Psychologists - Prescriptive Authority: In 2018, the deliberations over HB 326, which would have authorized certain psychologists to prescribe psychotropic drugs for the treatment of drug addiction and mental illnesses, heated up. An alliance of groups in the medical community including the OSMA, the Ohio Academy of Family Physicians, and the Ohio Psychiatric Physicians Association, maintained that psychologists do not possess the proper medical training and education to prescribe drugs to patients. Physician groups believed that the pharmacological training mandated by this legislation for psychologists who wish to prescribe was insufficient and posed a patient safety risk.
During the last sessions of 2018, there were no changes to the bill to address concerns raised. HB 326 did not pass before the end-of-year deadline, but is expected to resurface in 2019. The OSMA and the rest of the coalition opposing this measure are dedicated to working together on a solution, and will continue advocating for physician-led, team-based care.
Insurance Mandates: During the now-past General Assembly, the OSMA and a large coalition of community organizations and health associations expressed opposition to HB 450, which would have established extremely restrictive requirements relating to mandated health benefits already enacted in state law, as well as any future legislation regarding mandated health benefits. This proposal gained significant traction in spring 2018, but thankfully, after rallying the support of other groups in the medical community, the OSMA was able to generate enough pressure to halt it from advancing further before the summer recess, and later, from any movement during lame duck.
No mandated benefit has ever been enacted through the Ohio Legislature without a thorough and deliberative process to assess its policy implications. Proponents, interested parties, and opponents have all weighed in on various legislation in every step of the process. Therefore, the OSMA believes future legislatures should not be restricted by an arbitrary set of “qualifications” before new proposals can be enacted, as the current legislative process already conducts adequate, careful review of any such proposal.
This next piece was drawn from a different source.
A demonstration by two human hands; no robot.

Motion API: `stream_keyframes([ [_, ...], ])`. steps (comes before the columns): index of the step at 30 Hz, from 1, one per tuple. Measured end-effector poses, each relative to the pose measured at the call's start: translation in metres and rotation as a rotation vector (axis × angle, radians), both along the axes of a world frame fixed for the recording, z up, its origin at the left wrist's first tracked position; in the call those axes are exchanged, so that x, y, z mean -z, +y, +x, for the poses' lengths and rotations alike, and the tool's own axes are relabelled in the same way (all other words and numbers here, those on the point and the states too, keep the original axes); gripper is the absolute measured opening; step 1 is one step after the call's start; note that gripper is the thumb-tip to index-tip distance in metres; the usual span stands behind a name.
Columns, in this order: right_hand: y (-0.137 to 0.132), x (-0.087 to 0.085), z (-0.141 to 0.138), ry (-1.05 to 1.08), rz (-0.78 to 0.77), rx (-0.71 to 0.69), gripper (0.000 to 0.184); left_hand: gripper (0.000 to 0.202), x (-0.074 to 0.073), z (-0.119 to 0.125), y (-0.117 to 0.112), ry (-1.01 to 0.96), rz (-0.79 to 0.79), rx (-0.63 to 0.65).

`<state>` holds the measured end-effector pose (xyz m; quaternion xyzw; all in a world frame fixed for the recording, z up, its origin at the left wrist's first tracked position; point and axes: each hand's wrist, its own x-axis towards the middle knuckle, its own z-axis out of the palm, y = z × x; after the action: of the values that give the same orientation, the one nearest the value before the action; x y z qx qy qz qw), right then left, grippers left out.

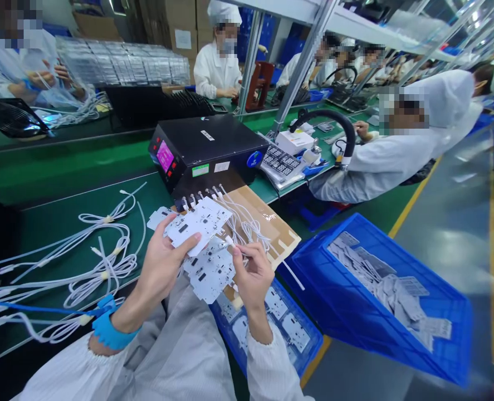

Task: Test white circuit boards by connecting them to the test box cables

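Note:
My left hand [161, 259] grips a white circuit board [203, 220] by its near left edge, thumb on top. The board is tilted, and part of another white board shows behind my fingers. My right hand [253, 273] pinches the white connector [230, 241] of a cable close to the board's right edge; whether the two touch, I cannot tell. Beneath the held board are more white circuit boards [211, 273], above my lap. Just beyond, several white cables [247, 220] with plugs lie on a brown cardboard sheet [267, 214]. A blue wrist strap [115, 328] circles my left wrist.
A black box device [205, 142] with a pink screen stands on the green bench [142, 203]. Coiled white cables [108, 256] lie left. A blue tray [309, 340] of boards sits below my right arm, beside a blue bin [397, 223] of boards. Co-workers sit beyond and right.

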<state>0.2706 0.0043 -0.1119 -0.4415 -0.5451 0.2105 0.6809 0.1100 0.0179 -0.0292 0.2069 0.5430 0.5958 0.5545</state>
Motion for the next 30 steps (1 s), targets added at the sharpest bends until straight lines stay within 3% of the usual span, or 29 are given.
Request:
stream_keyframes([
  [5, 0.004, -0.001, 0.001, 0.013, -0.044, -0.007, 0.007, 0.078, -0.002, 0.001, -0.001, -0.002, 0.016, 0.038],
  [11, 0.004, -0.002, 0.001, -0.017, -0.087, 0.020, 0.012, 0.088, 0.008, -0.001, -0.001, 0.019, 0.032, 0.089],
  [30, 0.004, 0.005, 0.006, -0.019, -0.110, 0.023, 0.011, 0.089, 0.013, 0.000, -0.001, 0.004, 0.035, 0.101],
])
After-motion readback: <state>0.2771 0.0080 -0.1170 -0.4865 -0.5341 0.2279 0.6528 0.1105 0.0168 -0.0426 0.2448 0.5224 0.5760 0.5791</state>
The 133rd General Assembly will convene for its first sessions soon, and Ohio’s new governor, Mike DeWine, will be sworn in this weekend. As mentioned above, it is expected that some of the legislative proposals from the prior General Assembly will be reintroduced. In addition, there will be significant focus on the process of developing the state budget during much of the first few months of 2019. Governor-elect DeWine has emphasized his intentions to implement new plans and projects regarding children’s health, the drug abuse and overdose epidemic, and other matters impacting health care in Ohio. The OSMA is looking forward to working with the new administration and the Ohio Legislature in the months to come on these and other important issues facing our state.